Task instructions: Restate verbatim the span of lines below between the line with "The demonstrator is" and the line with "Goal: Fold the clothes", including those two lines, and only that span.

[[ Supplied data open ]]

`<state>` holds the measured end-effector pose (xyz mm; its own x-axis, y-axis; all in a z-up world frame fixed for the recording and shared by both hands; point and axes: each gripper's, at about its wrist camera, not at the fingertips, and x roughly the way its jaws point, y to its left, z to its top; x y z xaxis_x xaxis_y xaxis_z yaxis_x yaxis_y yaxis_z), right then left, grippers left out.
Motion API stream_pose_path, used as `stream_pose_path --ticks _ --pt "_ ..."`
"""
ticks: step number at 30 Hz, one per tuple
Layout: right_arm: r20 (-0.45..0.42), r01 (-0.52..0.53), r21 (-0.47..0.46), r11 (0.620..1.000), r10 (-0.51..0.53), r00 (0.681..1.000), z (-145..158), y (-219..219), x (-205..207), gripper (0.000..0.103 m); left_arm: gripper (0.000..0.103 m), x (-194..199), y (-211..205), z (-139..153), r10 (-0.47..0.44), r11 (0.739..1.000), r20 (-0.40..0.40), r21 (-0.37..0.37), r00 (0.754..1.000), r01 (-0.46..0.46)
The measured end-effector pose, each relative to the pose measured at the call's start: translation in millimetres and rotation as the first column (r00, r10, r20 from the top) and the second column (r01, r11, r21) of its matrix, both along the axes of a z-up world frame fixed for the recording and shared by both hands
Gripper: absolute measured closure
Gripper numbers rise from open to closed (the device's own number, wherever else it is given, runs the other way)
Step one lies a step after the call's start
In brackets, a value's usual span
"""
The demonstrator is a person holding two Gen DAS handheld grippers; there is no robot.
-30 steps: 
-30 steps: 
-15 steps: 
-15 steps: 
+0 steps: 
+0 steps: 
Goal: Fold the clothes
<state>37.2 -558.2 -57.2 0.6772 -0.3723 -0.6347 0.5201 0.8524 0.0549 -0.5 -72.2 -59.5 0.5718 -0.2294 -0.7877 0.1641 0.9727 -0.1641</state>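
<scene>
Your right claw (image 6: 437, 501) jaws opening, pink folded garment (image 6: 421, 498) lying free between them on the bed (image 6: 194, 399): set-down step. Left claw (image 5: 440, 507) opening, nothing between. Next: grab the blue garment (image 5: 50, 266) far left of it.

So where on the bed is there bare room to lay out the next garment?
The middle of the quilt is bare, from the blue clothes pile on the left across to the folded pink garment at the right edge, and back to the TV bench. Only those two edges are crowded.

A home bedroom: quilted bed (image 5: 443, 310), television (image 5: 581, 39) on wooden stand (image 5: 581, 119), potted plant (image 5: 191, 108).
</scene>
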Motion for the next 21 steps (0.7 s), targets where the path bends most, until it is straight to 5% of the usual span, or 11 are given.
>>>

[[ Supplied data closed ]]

Result:
The demonstrator is a person holding two Gen DAS handheld grippers; there is no robot.
-30 steps: 
-30 steps: 
-15 steps: 
-15 steps: 
+0 steps: 
+0 steps: 
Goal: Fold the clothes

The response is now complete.